Dhlomo also revealed that he was not entirely confident that the deadline of 2026 for the bill to come into effect will be met. In his mind, it might take a little bit longer than the envisaged seven years.
“The objective of getting everyone to access health, quality health, is the main objective. We don’t underestimate the challenges we might face getting there.
“But as we put a target and assess, by 2023, by 2026, how far we have gone. All we are actually determining is that we shall put NHI, and it will be on an incremental and staggered manner. We are saying, it can’t be a ‘bing bang boom’. By 2026, we might have moved quite far, but we may not be surprised if we have not completely done it,” he said.
While he said 2026 was still “the wish”, Dhlomo said some of the other countries that had gone the universal health care route “took up to 20 years” to get it in place.
“But the most important thing is to make the first step and to assess yourself as you go along. I may not be disappointed, so much, if by 2026 we have not really had a matured NHI, but if we’ve moved a bit,” he said.
Asked if taxing the population was the way to go in funding the NHI, Dhlomo was emphatic.
“The crude answer is ‘yes’, in the principle of social solidarity,” he said, describing NHI as a “noble cause”.

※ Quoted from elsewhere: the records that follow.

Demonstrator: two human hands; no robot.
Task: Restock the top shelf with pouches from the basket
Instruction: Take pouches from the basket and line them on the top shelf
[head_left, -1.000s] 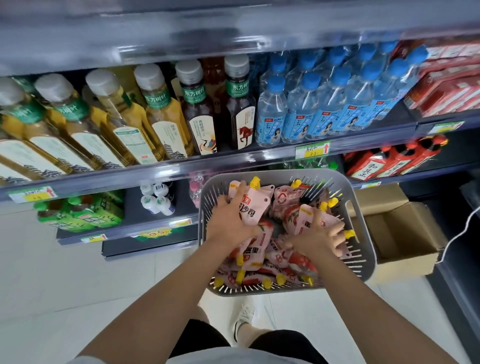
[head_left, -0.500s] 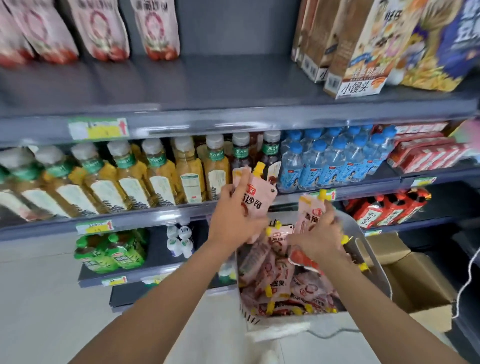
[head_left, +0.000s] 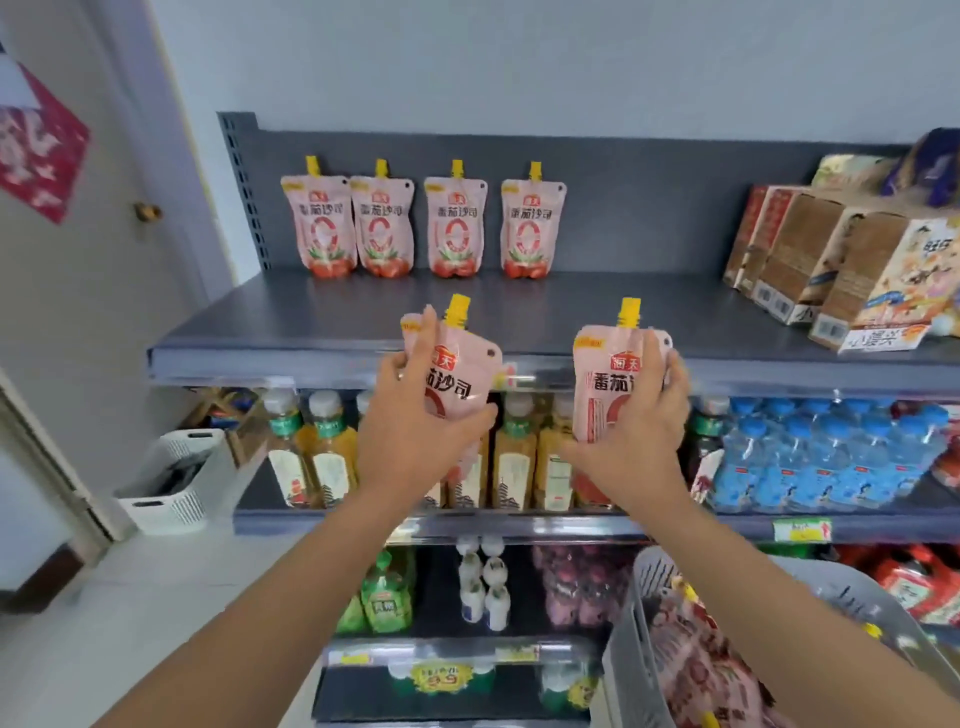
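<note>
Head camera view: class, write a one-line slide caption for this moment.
Each hand, left hand and right hand, lifts a pink pouch toward the top shelf, where four pouches already stand.

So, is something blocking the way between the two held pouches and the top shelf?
Nothing visible does. The shelf is bare in front of the four standing pouches, directly above both held pouches.

Brown snack boxes (head_left: 821, 260) stand in a row at upper right. On the middle shelf, yellow tea bottles (head_left: 511, 457) sit left of blue-capped water bottles (head_left: 826, 457). A white crate (head_left: 174, 480) rests on the floor at left, below a door knob (head_left: 147, 211).
</note>
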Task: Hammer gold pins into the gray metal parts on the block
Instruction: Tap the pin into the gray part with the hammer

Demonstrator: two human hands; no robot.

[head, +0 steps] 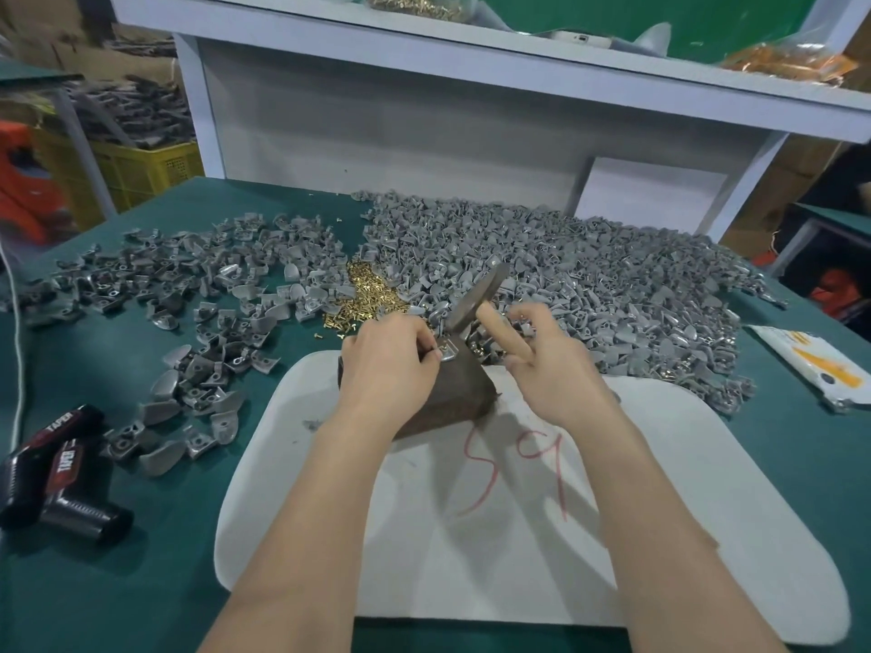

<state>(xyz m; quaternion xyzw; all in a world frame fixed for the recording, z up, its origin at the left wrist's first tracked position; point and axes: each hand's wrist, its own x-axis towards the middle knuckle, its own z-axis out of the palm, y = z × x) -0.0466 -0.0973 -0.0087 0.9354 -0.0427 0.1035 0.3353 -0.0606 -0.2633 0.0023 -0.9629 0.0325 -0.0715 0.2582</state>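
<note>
We see a matt green worktop (141, 582); whether it is cloth or mat we cannot tell. At its near edge lies a white pad (518, 534), matt and slightly fuzzy at the rim, with red marks on it. The block (457, 398) is dark brown and rough. The gray metal parts (589, 256) toward the far edge look dull and cast; the part on the block (447, 353) shines brighter. The gold pins (372, 294) gleam like brass. The hammer (478, 299) has a pale, smooth wooden handle and a dull gray metal head. The black cylinders (61, 473) by the left edge are glossy, and the packet (810, 365) by the right edge is shiny.
</note>
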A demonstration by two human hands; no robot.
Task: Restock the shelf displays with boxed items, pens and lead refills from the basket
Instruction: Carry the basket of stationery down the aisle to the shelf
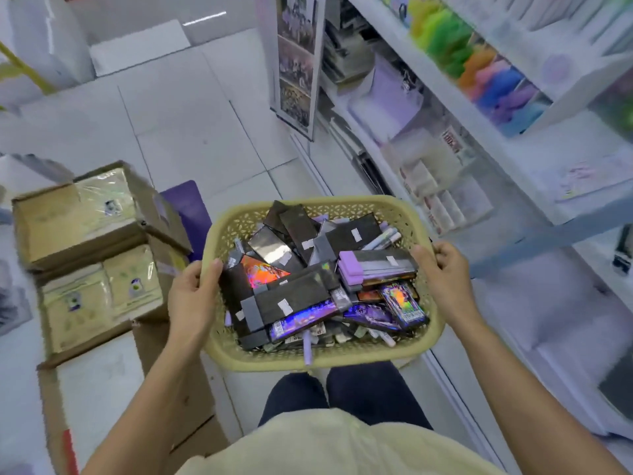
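Basket held w/ both hands, beside the shelf.
L hand (191, 296) & R hand (445, 272) each have fingers curled tight round opposite side rims of the tan basket (342, 359), held off the floor in front of the person. It's piled w/ dark boxed items (291, 299), pens (387, 234) among them. Shelf displays (445, 97) close on the R; open cardboard boxes (92, 241) on the floor, L.

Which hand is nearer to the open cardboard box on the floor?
Left. The left hand grips the left rim of the basket, just right of the cardboard box; the right hand grips the opposite rim, with the whole basket between.
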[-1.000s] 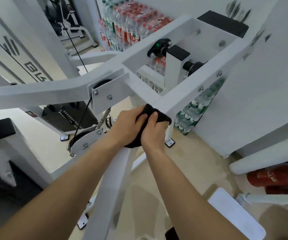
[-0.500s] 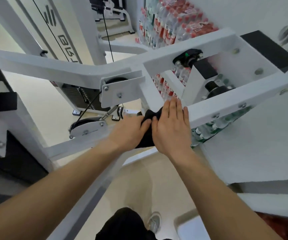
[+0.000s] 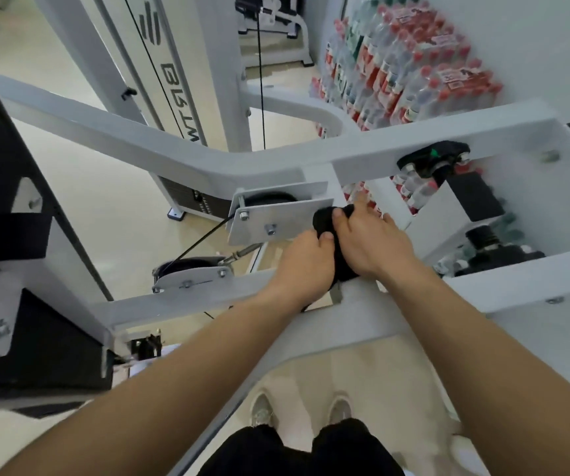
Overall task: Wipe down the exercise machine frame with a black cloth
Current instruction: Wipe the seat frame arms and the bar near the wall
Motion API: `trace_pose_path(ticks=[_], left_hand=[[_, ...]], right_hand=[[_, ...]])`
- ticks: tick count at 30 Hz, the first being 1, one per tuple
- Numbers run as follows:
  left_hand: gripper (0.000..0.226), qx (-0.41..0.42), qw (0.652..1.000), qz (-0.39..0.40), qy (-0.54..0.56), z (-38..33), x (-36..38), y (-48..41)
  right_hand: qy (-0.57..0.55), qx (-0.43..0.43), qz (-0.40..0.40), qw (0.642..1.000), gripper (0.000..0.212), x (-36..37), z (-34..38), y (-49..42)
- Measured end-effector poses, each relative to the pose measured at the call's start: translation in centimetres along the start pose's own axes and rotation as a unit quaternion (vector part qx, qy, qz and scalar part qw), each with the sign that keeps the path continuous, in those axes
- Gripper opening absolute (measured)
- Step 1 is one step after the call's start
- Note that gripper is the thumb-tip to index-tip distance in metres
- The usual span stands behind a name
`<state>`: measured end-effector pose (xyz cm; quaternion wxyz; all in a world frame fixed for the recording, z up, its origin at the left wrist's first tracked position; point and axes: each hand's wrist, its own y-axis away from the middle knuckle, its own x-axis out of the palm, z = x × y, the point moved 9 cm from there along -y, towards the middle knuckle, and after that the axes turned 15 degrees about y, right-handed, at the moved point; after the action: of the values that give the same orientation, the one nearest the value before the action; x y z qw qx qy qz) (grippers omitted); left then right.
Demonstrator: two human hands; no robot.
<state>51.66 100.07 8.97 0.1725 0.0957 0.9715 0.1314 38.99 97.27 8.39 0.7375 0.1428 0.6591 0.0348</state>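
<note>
Cream gym flooring [image 3: 105,201] is showing beneath a white exercise machine frame [image 3: 173,156], whose beams are crossing the picture from the upper left to the right edge. Shrink-wrapped packs of water bottles [image 3: 396,63] are standing stacked against the wall at the upper right.

The black cloth [image 3: 325,221] is lying bunched at the centre of the frame, on the beam junction just right of a bolted pulley bracket plate [image 3: 276,219]. It is appearing as a dark, matt, crumpled wad, mostly covered by both hands.

The left hand [image 3: 305,266] is gripping the cloth's lower part, with its fingers curled and its thumb lying on the fabric. The right hand [image 3: 371,243] is pressing down on the cloth from the right, its fingers lying extended and slightly spread toward the upper left.

A black cable [image 3: 201,240] is running from the bracket plate down to a lower pulley [image 3: 187,269].
</note>
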Motion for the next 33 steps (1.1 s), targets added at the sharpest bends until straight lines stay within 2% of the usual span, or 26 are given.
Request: trace_pose_path(ticks=[4, 7, 10, 17, 23, 27, 31, 33], left_hand=[[0.029, -0.027, 0.999, -0.010, 0.041, 0.6, 1.3, 0.4], [0.026, -0.026, 0.999, -0.016, 0.037, 0.8, 2.0, 1.2], [0.023, -0.027, 0.999, -0.045, 0.004, 0.7, 2.0, 1.3], [0.037, -0.108, 0.980, -0.168, -0.016, -0.2, 1.2, -0.6], [0.033, -0.134, 0.983, -0.109, -0.070, 0.4, 2.1, 1.6], [0.038, -0.136, 0.980, -0.116, -0.090, -0.8, 1.2, -0.4], [0.039, -0.087, 0.982, -0.114, -0.125, -1.9, 1.2, -0.7], [0.039, -0.061, 0.982, -0.099, -0.149, -2.1, 1.4, 0.1]], right_hand=[[0.041, -0.078, 0.009, 0.996, 0.052, -0.1, 0.1, 0.9], [0.079, -0.133, 0.077, 0.985, 0.057, 1.3, -1.4, 3.0], [0.088, -0.171, 0.082, 0.978, 0.055, 1.6, -2.0, 3.1], [0.065, -0.171, 0.048, 0.982, 0.055, 0.0, -0.2, -2.5], [0.079, -0.249, 0.090, 0.961, 0.055, 1.6, -1.3, 1.5], [0.082, -0.222, 0.120, 0.964, 0.063, 1.0, 0.0, -1.6], [0.072, -0.196, 0.084, 0.974, 0.066, 0.2, 0.4, -2.8], [0.062, -0.203, 0.084, 0.974, 0.060, 0.4, 0.1, -1.6]])
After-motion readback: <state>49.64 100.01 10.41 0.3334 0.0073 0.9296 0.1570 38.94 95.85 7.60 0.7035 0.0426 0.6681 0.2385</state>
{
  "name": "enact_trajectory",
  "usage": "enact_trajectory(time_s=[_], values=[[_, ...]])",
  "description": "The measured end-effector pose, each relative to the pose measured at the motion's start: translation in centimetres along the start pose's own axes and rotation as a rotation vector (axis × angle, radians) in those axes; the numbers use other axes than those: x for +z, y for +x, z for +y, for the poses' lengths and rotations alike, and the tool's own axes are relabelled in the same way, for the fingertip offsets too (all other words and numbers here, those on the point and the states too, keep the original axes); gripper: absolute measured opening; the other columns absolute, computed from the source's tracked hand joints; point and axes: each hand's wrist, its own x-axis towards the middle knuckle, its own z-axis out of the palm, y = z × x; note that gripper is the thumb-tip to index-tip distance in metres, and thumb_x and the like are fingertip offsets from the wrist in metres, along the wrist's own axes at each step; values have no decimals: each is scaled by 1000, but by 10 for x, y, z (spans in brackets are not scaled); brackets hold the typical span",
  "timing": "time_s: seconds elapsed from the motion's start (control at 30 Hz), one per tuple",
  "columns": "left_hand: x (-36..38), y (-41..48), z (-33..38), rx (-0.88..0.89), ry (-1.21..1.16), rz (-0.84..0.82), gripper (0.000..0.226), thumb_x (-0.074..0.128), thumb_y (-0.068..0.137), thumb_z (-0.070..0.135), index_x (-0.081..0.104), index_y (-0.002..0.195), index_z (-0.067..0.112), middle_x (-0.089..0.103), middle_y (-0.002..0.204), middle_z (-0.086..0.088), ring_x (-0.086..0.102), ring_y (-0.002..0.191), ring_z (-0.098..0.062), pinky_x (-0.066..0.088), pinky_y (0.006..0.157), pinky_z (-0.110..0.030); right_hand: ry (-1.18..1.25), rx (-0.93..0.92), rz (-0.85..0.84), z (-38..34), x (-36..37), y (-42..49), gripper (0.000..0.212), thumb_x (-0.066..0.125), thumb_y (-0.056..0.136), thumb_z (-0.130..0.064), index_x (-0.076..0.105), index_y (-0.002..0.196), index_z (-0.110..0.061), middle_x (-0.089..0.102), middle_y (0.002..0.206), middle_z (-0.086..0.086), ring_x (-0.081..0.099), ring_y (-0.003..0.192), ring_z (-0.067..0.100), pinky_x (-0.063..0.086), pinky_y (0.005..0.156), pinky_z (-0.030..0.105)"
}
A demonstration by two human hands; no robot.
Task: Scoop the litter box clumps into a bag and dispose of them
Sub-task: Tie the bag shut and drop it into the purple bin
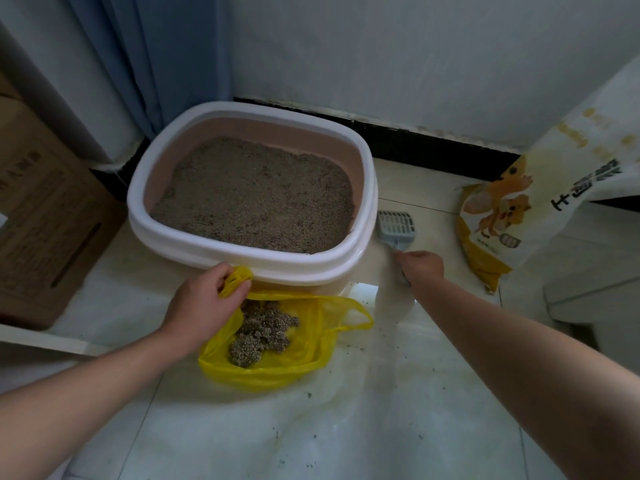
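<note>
Pale tiled floor (346, 427), white wall (415, 46) behind, black skirting (433, 140) along its base. Standing on tiles against that skirting: litter box (242, 259), white rim, pinkish inner wall, filled with fairly level grey-brown litter (252, 199).

Directly in front of litter box, up against its near wall: yellow bag (294, 368), lying on floor, mouth spread open. Inside bag: heap of clumps (263, 330), grey-brown, gathered toward the side nearest litter box.

Left hand (204, 303): at near rim of litter box, fingers curled round one bag handle (239, 277), held up level with rim. Second handle slack on tiles, below right front corner of litter box.

Right hand (420, 266): just off right front corner of litter box, fingers closed round handle of grey scoop (396, 225). Slotted scoop head beside right wall of litter box; resting on floor or just above it, cannot tell. Patch under hand smeared by motion blur.

Right of litter box, well apart: litter sack (502, 220), yellow and white, cat print. Left of litter box: cardboard box (45, 220). Behind its left rear corner: blue curtain (131, 64). Stray granules (346, 344) scattered on tiles in front of litter box.
</note>
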Motion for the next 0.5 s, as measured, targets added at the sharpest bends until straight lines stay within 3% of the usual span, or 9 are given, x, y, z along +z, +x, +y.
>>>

He said the universal health care would create the “high possibility of improving life expectancy”, improve “quality of life” and “improve access for citizens who otherwise never thought that health was actually a public good”.
“It’s also an opportunity for some of us to improve on the principle of social solidarity,” he added.
And, make no mistake, NHI is on its way.
“My biggest take is to borrow from the Chinese idiom that says a journey of a thousand miles starts with the first step. As South Africans, we are ready to take the first step. I may not be able to tell we’ll get to the 1,000 miles end, but I’m so optimistic that the challenges that we’re going to meet along the way will tell us that we’ve moved from the first step. That’s what keeps me going,” he said.